The Kingdom of the Dead
by Swan Morrison
Ramesses the Second gazed from his palace balcony upon myriad workers cultivating the fertile banks of the Great River. It had been more than three thousand years since his entombment, and he had never ceased to reflect with admiration on the accuracy with which Imhotep had described the funerary practices required to reach this Afterlife.
Ramesses had shared the sacred Kingdom of the Dead with Egyptians who had lived before him, and those who had come after, until more than a thousand years after the death of his mortal body. Then, suddenly and without explanation, new arrivals had ceased.
Two thousand mysterious years had then passed without the Dead bringing news from the World Below... until the arrival of Arthur.
Arthur had been born in England in the second half of the twentieth century and had been enthusiastic in his New Age beliefs. It was with such an open-minded yet uncritical outlook that he had visited the monuments of ancient Egypt. Perhaps it had been due to the inspirational beauty and grandeur of the tombs and temples; perhaps it had been due to standing in the sun too long without a hat on. Whatever the cause, Arthur had developed his latest unshakeable belief: The Pharaohs had understood the truth about the nature of life and death. This conviction had no more of a rational basis than the other odd beliefs for which he was renowned. Ironically, however, he was absolutely right.
On his return home he excavated his back garden and began to construct a pyramid. After ten years he had created a tomb faithful to the Egyptian Book of the Dead.

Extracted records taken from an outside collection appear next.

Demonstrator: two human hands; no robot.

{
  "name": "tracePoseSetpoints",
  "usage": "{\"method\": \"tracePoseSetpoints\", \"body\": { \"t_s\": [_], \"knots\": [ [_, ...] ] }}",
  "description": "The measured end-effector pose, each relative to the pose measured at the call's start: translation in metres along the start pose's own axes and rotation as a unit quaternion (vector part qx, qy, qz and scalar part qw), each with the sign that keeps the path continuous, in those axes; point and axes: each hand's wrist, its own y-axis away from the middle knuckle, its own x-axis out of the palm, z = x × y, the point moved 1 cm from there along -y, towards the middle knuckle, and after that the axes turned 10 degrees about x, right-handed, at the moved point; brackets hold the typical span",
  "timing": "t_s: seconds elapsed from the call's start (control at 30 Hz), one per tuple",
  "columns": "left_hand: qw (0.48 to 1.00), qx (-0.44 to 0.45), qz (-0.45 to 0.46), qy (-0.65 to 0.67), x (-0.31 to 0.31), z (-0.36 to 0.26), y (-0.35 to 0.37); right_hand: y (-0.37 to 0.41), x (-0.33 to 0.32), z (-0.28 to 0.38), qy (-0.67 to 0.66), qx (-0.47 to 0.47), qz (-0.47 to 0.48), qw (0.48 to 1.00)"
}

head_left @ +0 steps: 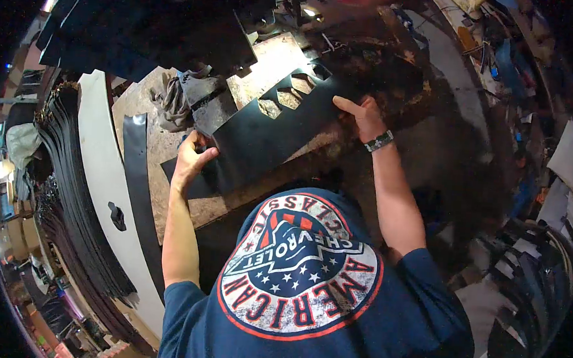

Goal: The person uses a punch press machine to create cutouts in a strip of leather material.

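A long black flexible-looking sheet (262, 142) lies slantwise across the worktable, stretched between both hands. Along its far edge are several angular cutouts through which the lit surface shows. My left hand (193, 158) grips its near-left part, thumb on top and the other fingers partly hidden. At the far right end, my right hand (362, 118) pinches the sheet with the thumb over its face; a watch or bracelet (379, 141) is on that wrist. Just beyond the left hand stands a dark block (213, 110), with a crumpled grey cloth (169, 105) beside it.
A large dark machine part (152, 26) overhangs the table's far left side. Left of the worktable (207, 208) are a narrow black strip (138, 165), a long pale board (102, 163) and a thick pile of black strips (79, 174). More scraps (527, 276) lie at right.
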Motion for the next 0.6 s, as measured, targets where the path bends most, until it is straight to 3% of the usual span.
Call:
{"method": "tracePoseSetpoints", "body": {
  "t_s": [0.1, 0.13, 0.17, 0.23, 0.3, 0.47, 0.6],
  "knots": [
    [0.994, -0.086, -0.035, 0.058, 0.005, -0.013, -0.005, 0.001, 0.003, 0.002, 0.014, -0.008, -0.015, 1.000],
    [0.998, -0.064, -0.027, -0.011, 0.000, -0.014, -0.007, 0.001, 0.003, 0.003, 0.015, -0.013, -0.022, 1.000],
    [0.996, -0.080, -0.029, 0.028, -0.005, -0.006, -0.006, 0.002, 0.005, 0.007, 0.021, -0.004, -0.041, 0.999],
    [0.998, -0.039, -0.024, -0.048, -0.024, 0.004, -0.009, 0.005, 0.007, 0.016, 0.032, 0.016, -0.078, 0.996],
    [0.996, -0.063, -0.057, 0.012, -0.027, -0.041, -0.022, 0.007, 0.006, 0.026, 0.030, 0.022, -0.111, 0.993],
    [0.996, -0.059, -0.006, -0.070, -0.059, -0.017, -0.071, -0.012, 0.019, 0.019, -0.008, 0.003, -0.152, 0.988],
    [0.994, -0.047, -0.067, -0.078, -0.069, -0.011, -0.092, -0.028, 0.032, 0.020, -0.024, -0.013, -0.156, 0.987]
  ]
}}
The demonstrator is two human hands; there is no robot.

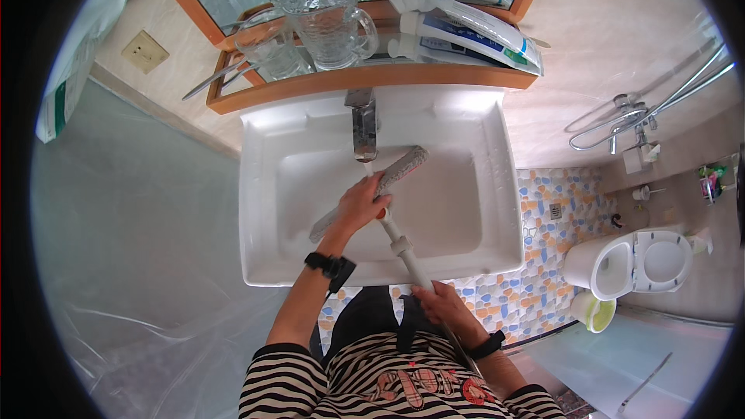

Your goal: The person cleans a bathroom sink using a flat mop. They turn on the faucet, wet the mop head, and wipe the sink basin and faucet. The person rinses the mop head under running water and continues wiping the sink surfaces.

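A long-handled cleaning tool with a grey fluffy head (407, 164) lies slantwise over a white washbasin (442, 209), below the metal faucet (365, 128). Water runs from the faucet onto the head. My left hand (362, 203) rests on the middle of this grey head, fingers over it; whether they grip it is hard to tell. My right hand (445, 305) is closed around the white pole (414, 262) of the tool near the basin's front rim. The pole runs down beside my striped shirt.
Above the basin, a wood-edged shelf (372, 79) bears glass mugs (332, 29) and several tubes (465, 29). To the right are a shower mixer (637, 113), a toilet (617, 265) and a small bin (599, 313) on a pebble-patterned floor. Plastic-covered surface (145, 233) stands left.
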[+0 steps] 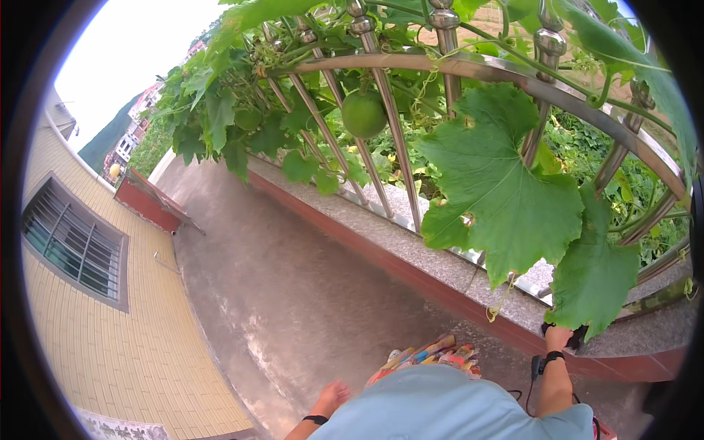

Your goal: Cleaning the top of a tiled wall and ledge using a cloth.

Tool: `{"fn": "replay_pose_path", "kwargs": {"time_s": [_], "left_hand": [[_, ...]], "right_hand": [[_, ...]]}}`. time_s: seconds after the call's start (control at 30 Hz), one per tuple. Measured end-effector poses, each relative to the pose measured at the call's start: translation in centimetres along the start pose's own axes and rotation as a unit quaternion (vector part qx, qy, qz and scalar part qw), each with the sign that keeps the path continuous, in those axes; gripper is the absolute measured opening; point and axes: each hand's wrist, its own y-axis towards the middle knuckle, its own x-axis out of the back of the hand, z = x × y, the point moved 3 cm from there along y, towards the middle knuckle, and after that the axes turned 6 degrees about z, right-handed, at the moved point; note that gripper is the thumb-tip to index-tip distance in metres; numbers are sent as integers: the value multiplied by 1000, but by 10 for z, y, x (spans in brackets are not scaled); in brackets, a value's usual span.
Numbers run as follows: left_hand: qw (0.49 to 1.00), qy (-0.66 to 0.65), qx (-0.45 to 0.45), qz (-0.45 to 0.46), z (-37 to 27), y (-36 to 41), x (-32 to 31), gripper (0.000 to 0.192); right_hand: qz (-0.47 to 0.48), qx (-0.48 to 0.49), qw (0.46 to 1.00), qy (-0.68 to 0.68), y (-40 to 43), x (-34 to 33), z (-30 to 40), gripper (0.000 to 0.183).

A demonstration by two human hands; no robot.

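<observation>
My right hand reaches to the granite-topped ledge at lower right. Its fingers close on a black object, whose kind I cannot make out under a drooping gourd leaf. Low beside my body hangs my left hand, empty, its fingers loosely spread over the concrete path. A larger gourd leaf droops over the stainless steel railing above the ledge. Between the bars, a round green gourd hangs from the vine.
The concrete path runs between the ledge and a tiled house wall with a barred window. A red panel juts from that wall. Cables hang near my right arm. A second gourd shows among leaves.
</observation>
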Motion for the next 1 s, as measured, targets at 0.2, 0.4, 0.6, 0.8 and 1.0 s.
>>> {"fn": "replay_pose_path", "kwargs": {"time_s": [0.2, 0.4, 0.6, 0.8, 1.0], "left_hand": [[1000, 12, 5, -26, -7, 17, 35, 39], [998, -52, 7, -37, -13, 37, 91, 38], [997, 30, -65, -42, 3, 20, 144, 45], [912, 355, -97, -180, 6, 29, 150, 49], [991, -102, -13, 83, 25, 68, 126, 48]], "right_hand": [[-23, 143, 988, 58, -48, -4, 168, 25], [-122, 265, 940, 180, -60, 3, 316, 43], [-27, 261, 965, -28, -33, -31, 339, 68], [-17, 281, 958, -61, -38, -23, 311, 78], [53, 370, 920, -115, -57, 4, 257, 68]]}}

Shortly after decorating the final hieroglyph, he contracted a minor ailment, easily cured by prescription medication. Arthur, however, had complete faith in homeopathic remedies and the healing power of crystals and so had died.

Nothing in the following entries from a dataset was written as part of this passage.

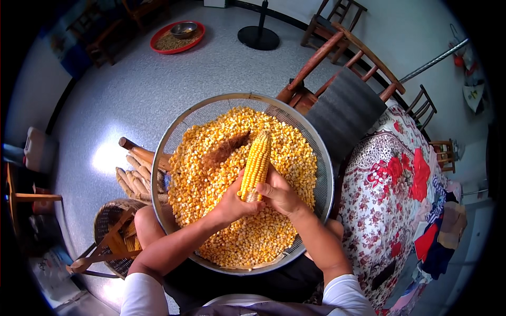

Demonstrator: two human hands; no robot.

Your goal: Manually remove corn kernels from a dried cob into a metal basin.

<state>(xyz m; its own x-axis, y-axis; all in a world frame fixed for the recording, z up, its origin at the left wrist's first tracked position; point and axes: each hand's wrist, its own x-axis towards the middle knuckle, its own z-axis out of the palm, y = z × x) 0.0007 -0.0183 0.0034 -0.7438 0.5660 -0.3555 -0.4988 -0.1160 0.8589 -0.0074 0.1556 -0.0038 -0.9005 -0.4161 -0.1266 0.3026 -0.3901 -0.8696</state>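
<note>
A dried yellow corn cob (256,164) stands tilted between my two hands, its tip pointing away from me. Most kernels are still on it; a paler patch shows near the base. My left hand (234,199) wraps the lower left side, thumb across the base. From the right, my right hand (281,193) grips it with the thumb pressed on the lower kernels. Beneath both hands, a round mesh sieve (325,158) with a metal rim rests over my lap. Loose corn kernels (221,245) fill much of it, and a tuft of brown corn silk (227,150) lies on them.
Bare cobs (136,179) lie on the floor at left, near a wicker basket (104,221) holding more corn. A wooden chair (348,59) with a grey cloth stands at upper right, beside a bed with a floral cover (367,205). Farther off sits a red tray (178,49).
</note>
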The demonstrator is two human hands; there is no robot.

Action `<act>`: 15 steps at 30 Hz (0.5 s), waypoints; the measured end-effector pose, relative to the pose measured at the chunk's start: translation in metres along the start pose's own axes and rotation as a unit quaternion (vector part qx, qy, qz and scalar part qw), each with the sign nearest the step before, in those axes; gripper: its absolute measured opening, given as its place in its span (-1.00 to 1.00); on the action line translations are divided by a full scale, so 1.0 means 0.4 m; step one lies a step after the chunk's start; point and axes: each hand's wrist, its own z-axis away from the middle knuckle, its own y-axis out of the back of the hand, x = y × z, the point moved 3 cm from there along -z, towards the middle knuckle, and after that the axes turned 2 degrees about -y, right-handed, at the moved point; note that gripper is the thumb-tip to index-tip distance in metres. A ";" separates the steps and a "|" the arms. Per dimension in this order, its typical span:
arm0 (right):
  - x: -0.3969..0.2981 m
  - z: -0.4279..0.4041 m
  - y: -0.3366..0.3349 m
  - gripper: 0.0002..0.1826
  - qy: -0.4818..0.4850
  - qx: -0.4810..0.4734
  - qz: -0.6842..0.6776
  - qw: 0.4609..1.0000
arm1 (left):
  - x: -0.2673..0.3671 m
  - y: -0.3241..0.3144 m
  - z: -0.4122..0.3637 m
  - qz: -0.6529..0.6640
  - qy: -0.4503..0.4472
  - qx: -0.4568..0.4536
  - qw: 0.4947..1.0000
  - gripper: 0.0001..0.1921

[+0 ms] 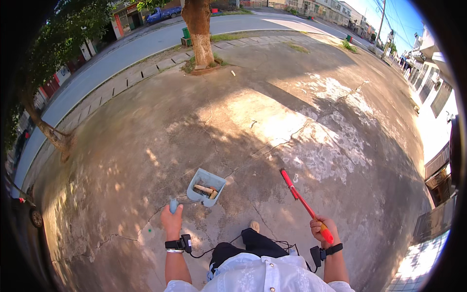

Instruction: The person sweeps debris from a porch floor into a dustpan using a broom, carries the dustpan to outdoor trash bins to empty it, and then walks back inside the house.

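My left hand (172, 217) is closed around the upright handle of a light blue plastic dustpan (193, 193), whose open pan lies to the right of the hand. Inside the pan are tan, stick-like pieces of debris (203, 189) and some darker bits. My right hand (321, 227) grips the red and orange handle of a broom (308, 208). The broom's narrow red head, with short dark bristles, points up and left, well to the right of the dustpan. Whether its bristles touch the ground I cannot tell.
Cracked concrete (146, 189) surrounds me. A small pale piece (233, 73) lies near a tree trunk (200, 40); a twig-like scrap (253, 124) lies in the sunlit patch. Another tree (51, 133) and a vehicle wheel (36, 218) are at left. Dark cables hang by my legs.
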 end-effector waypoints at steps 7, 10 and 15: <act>-0.298 -0.273 -0.299 -0.90 0.003 0.020 0.084 0.996 | 0.192 -0.311 -0.311 -0.034 -0.027 -0.032 0.999 -0.65; -0.407 -0.410 -0.420 -0.90 0.026 0.037 0.131 0.990 | 0.266 -0.489 -0.469 -0.016 -0.008 -0.073 0.997 -0.64; -0.546 -0.655 -0.623 -0.92 0.048 0.055 0.181 0.981 | 0.308 -0.782 -0.757 -0.058 -0.048 -0.098 0.992 -0.63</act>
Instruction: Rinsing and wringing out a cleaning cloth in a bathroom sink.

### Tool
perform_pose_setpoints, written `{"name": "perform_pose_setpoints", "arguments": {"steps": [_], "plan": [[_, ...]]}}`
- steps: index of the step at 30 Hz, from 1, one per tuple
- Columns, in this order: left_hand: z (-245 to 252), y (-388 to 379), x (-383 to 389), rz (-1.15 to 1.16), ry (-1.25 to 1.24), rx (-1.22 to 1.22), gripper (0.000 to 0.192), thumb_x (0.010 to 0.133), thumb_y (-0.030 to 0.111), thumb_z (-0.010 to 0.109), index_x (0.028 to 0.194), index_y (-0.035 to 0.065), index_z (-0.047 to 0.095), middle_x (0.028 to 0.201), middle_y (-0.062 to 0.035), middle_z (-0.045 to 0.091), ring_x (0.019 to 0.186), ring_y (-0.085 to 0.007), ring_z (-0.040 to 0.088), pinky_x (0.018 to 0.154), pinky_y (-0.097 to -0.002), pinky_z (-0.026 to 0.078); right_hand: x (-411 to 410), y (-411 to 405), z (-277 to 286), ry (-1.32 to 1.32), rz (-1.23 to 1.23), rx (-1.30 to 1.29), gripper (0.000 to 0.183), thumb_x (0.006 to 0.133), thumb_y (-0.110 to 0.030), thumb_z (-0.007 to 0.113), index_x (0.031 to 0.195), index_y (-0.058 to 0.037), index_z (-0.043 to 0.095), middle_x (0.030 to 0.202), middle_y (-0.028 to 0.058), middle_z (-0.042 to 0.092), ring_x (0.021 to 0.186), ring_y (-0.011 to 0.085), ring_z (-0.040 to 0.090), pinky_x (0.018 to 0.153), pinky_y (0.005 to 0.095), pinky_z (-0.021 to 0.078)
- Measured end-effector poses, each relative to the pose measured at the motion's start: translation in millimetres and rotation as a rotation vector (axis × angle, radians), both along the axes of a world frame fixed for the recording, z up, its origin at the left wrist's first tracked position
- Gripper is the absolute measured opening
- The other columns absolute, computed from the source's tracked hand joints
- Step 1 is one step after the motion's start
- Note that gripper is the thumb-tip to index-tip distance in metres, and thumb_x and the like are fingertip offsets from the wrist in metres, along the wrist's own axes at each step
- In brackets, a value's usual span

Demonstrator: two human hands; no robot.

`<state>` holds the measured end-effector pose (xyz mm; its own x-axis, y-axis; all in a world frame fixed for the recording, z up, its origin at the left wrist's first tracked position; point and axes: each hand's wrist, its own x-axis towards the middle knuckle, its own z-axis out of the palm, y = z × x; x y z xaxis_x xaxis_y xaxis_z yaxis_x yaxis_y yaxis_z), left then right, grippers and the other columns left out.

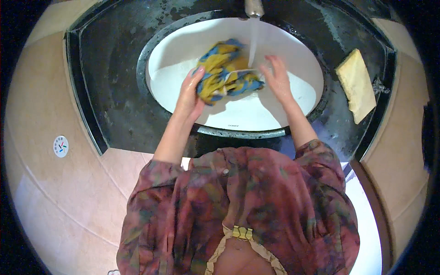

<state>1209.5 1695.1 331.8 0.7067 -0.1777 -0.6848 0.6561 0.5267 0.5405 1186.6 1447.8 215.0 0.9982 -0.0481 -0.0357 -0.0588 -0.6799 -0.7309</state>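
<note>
A bunched yellow and blue patterned cloth [220, 75] is held over the white oval washbasin [172, 89]. My left hand [191, 90] grips its left side, thumb on top. Just right of the cloth, my right hand [276, 79] has its fingers spread, apparently with nothing in them; whether a fingertip touches the cloth's edge is blurred. From the metal faucet [254, 8], a stream of water [253, 41] falls between the cloth and my right hand. Part of the basin's floor is hidden behind the cloth.
The basin is set in a dark stone countertop [110, 86] with wet spots. On its right side lies a pale yellow sponge-like block [357, 86], beside a steel wool scourer [380, 86]. Tiled walls [37, 103] flank the counter, the left one bearing a round sticker [61, 146].
</note>
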Motion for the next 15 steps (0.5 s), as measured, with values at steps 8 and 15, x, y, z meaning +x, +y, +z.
{"name": "perform_pose_setpoints", "arguments": {"steps": [8,15], "plan": [[75,55,-29,0.216,0.014,-0.288,0.044,0.094,0.032,0.047,0.125,0.0014,0.047,0.123,-0.0156,0.055,0.111,-0.0293,0.055,0.095,-0.0445,0.045,-49,50,26,0.585,0.690,0.052,0.021,0.079,-0.020,0.053,0.093,-0.0154,0.068,0.083,0.0115,0.067,0.084,0.0303,0.063,0.074,0.0410,0.0498],[79,68,-35,0.154,-0.085,-0.243,0.043,0.096,0.032,0.042,0.127,0.0032,0.047,0.123,-0.0143,0.055,0.112,-0.0281,0.054,0.096,-0.0438,0.044,-3,58,-12,0.109,0.113,-0.149,0.023,0.080,-0.019,0.055,0.102,-0.0183,0.064,0.089,0.0094,0.064,0.081,0.0295,0.063,0.069,0.0408,0.0509]]}}
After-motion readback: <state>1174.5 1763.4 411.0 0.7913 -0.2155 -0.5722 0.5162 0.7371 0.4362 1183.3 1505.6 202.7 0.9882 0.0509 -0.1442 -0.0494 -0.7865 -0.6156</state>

His aunt Mary, though sharing none of Arthur’s beliefs, was fond of her nephew and was determined to follow to the letter his detailed burial instructions. Thus was Arthur mummified according to ancient Egyptian tradition and entombed in his pyramid with correct ceremony. With him were goods for the Afterlife, including his computer games console, TV and the car in which Arthur planned to journey to the Kingdom of the Dead.
Ramesses recalled the day when the rising sun, for the first time in two thousand years, had been bisected by flashes of white lightning. Arthur had entered the Afterlife at the wheel of his Ford Cortina. The sound of its backfire had overpowered the thunder, and the smoke from its exhaust had obscured the sun.

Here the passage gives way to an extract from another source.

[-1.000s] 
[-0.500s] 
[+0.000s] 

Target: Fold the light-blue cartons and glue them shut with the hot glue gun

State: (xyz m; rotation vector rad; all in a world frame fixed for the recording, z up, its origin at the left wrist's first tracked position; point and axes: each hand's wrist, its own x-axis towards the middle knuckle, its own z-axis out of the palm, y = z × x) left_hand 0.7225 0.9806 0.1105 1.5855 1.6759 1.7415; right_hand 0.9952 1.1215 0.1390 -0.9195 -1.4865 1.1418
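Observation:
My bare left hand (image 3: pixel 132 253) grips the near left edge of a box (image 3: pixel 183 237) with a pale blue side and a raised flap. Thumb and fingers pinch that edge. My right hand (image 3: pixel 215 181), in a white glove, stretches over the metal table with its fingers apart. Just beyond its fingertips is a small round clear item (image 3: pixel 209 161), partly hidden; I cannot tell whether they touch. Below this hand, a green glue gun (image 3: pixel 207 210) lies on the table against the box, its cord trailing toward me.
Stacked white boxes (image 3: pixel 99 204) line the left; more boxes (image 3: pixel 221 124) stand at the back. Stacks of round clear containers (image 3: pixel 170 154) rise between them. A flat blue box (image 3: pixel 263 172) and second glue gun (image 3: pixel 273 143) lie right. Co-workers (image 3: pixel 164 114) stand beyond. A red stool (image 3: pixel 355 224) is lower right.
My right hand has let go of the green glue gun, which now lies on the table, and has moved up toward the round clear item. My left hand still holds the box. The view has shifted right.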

It had fallen to Arthur, as the last entrant to the Afterlife, to transport the Sun God, Amun, in his daily journey across the heavens. Ramesses glanced upwards. The radiance of the god obscured the outline of Arthur’s Cortina. Just the bangs from the backfiring and the sun’s smoky wake betrayed Amun’s new chariot.
Ramesses reflected sadly on the demise of the Pharaohs. At least he now knew why no more souls entered the Afterlife. He had Arthur to thank for that, and, as he sat down on his throne and reached for the TV remote, he also had him to thank for the loan of the games console.